**Problem statement:**
Retype, word for word, every line from the one holding "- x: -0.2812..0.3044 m" through the one holding "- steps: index" in the entries below, both included, and only those lines.

**Extracted entries:**
▼

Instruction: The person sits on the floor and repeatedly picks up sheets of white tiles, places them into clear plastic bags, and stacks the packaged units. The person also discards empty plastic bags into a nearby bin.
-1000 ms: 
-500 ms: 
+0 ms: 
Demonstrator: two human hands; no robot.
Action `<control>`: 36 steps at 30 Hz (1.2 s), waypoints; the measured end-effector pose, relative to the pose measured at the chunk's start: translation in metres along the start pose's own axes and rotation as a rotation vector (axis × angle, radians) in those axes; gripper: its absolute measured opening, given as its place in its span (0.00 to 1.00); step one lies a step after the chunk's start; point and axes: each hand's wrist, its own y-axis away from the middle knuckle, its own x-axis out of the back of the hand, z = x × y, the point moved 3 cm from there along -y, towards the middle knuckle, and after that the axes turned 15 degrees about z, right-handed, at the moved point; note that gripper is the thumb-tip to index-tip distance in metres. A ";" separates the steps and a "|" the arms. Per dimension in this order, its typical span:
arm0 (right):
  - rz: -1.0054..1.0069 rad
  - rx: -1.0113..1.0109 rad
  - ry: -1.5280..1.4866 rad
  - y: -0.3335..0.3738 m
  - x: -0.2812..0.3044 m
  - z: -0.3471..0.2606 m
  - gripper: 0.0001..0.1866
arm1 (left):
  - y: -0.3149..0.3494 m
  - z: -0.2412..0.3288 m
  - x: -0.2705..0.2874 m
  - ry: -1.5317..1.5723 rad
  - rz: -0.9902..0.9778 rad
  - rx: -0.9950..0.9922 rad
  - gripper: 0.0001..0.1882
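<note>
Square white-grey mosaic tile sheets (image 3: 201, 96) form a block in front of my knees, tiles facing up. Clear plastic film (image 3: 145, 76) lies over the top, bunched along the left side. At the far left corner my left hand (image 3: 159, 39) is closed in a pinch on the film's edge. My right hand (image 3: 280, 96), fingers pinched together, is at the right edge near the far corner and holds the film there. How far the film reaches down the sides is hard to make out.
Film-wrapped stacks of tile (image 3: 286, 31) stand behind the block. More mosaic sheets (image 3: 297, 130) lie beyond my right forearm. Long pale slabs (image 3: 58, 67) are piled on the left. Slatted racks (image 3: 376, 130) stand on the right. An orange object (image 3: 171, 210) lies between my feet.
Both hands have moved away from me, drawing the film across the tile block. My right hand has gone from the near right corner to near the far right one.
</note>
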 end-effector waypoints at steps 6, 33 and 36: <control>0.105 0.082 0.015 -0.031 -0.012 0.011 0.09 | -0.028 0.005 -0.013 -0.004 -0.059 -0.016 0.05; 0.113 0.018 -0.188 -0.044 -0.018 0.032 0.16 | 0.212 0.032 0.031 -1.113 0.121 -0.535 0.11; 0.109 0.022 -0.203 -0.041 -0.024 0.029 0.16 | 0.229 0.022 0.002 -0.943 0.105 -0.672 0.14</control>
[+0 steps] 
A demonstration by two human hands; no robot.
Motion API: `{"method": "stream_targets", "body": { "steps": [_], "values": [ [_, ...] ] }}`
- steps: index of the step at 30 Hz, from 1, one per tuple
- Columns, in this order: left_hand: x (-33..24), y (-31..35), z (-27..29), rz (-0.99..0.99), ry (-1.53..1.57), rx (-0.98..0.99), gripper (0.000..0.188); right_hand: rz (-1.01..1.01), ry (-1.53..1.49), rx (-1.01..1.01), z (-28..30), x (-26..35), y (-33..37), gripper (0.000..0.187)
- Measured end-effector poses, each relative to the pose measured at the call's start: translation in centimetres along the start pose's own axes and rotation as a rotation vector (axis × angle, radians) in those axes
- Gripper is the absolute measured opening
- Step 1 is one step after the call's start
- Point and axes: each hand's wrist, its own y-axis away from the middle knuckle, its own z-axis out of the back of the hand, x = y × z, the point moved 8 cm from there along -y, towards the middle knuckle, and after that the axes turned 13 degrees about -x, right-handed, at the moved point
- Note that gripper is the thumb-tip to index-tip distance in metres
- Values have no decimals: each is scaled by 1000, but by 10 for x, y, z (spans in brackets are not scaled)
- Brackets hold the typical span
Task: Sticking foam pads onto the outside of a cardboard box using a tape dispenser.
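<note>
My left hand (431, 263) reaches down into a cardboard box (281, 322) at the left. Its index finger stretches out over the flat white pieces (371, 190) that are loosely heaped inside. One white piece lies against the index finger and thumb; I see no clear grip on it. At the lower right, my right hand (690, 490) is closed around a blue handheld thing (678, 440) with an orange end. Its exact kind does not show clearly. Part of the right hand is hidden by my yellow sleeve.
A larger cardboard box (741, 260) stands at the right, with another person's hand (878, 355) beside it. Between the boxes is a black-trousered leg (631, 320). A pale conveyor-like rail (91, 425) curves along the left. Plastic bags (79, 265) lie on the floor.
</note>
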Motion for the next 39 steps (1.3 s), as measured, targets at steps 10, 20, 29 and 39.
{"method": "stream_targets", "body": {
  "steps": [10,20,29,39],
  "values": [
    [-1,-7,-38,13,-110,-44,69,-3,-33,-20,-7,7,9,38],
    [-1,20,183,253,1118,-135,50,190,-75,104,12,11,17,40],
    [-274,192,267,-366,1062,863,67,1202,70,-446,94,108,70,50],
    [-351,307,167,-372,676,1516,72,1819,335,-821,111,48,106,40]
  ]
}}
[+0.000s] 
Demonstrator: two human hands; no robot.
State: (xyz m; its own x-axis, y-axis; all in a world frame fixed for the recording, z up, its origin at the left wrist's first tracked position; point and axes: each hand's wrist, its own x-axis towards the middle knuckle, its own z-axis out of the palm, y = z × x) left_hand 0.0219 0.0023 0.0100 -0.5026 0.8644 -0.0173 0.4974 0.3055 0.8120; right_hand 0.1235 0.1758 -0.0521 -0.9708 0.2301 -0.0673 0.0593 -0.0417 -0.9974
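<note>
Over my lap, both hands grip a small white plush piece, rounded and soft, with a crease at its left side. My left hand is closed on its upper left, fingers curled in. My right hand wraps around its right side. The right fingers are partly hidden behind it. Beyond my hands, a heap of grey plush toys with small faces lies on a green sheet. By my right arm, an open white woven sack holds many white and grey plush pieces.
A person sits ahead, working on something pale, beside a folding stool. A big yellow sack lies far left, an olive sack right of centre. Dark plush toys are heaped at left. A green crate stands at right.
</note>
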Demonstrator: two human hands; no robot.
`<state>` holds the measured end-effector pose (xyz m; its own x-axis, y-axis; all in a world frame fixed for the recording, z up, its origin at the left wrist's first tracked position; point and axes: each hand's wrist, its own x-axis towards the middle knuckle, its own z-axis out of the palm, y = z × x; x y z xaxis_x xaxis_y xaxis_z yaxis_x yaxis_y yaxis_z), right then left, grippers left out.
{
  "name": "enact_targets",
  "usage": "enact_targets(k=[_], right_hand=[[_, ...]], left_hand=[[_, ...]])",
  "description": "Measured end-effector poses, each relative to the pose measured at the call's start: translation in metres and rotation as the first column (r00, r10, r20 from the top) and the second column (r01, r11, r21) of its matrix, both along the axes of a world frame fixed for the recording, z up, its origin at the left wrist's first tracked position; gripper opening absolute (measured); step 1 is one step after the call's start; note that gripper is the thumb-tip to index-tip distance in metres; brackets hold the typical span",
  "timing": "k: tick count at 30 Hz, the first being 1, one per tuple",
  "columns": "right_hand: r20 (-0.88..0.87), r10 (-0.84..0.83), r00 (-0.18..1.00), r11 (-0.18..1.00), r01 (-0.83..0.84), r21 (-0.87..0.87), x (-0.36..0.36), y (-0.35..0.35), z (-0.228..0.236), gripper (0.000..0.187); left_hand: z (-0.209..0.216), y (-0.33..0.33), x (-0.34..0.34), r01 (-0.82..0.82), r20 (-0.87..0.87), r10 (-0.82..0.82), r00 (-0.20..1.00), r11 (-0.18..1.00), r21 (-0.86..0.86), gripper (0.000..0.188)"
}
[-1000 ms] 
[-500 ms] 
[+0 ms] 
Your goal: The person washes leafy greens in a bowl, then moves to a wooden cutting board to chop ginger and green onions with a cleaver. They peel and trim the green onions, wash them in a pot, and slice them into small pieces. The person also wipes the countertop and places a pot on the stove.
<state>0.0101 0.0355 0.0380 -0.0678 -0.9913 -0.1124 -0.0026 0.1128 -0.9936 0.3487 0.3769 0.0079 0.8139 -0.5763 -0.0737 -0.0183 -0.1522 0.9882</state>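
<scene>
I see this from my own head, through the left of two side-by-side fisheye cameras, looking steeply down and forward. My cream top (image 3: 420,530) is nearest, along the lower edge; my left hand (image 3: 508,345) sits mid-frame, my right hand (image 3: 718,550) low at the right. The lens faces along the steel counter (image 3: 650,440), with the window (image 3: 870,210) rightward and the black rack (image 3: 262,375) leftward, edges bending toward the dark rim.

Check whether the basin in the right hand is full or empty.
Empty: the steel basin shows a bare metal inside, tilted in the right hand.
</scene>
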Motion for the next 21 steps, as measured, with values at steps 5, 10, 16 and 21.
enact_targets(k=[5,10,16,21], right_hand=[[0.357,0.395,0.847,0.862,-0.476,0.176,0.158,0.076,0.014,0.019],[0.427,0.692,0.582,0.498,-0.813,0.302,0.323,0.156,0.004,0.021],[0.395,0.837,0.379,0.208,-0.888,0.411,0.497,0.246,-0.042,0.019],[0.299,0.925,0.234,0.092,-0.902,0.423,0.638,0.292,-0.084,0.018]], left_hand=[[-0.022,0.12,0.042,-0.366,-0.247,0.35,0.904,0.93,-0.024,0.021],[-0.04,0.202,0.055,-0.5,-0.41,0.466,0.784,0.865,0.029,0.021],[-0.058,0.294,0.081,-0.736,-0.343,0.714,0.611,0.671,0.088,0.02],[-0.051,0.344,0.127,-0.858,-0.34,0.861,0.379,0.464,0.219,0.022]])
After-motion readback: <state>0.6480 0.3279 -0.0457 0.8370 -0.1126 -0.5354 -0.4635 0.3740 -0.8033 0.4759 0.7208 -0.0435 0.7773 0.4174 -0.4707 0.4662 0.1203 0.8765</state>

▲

**Answer area:**
  - x: -0.2812..0.3044 m
  - z: -0.3471..0.2606 m
  - gripper: 0.0001..0.1866
arm1 (left):
  - y: -0.3149..0.3494 m
  - z: -0.2412..0.3288 m
  - x: -0.2705..0.2874 m
  - ry: -1.5317..1.5723 rad
  - rz: -0.9902..0.9778 rad
  - rx: -0.9950..0.9922 rad
  - gripper: 0.0001..0.1882
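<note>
Square white-grey mosaic tile sheets (image 3: 201, 96) form a block in front of my knees, tiles facing up. Clear plastic film (image 3: 145, 76) lies over the top, bunched along the left side. At the far left corner my left hand (image 3: 159, 39) is closed in a pinch on the film's edge. My right hand (image 3: 280, 96), fingers pinched together, is at the right edge near the far corner and holds the film there. How far the film reaches down the sides is hard to make out.
Film-wrapped stacks of tile (image 3: 286, 31) stand behind the block. More mosaic sheets (image 3: 297, 130) lie beyond my right forearm. Long pale slabs (image 3: 58, 67) are piled on the left. Slatted racks (image 3: 376, 130) stand on the right. An orange object (image 3: 171, 210) lies between my feet.
Both hands have moved away from me, drawing the film across the tile block. My right hand has gone from the near right corner to near the far right one.
</note>
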 end-effector waypoints at steps 6, 33 and 36: <control>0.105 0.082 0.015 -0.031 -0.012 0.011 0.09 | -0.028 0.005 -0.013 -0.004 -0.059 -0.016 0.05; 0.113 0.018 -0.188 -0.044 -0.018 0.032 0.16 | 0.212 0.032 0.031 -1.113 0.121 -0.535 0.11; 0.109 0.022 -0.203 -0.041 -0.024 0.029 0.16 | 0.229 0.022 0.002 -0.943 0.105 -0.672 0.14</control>
[+0 steps] 
A demonstration by two human hands; no robot.
Motion API: `{"method": "stream_targets", "body": { "steps": [_], "values": [ [_, ...] ] }}`
- steps: index of the step at 30 Hz, from 1, one per tuple

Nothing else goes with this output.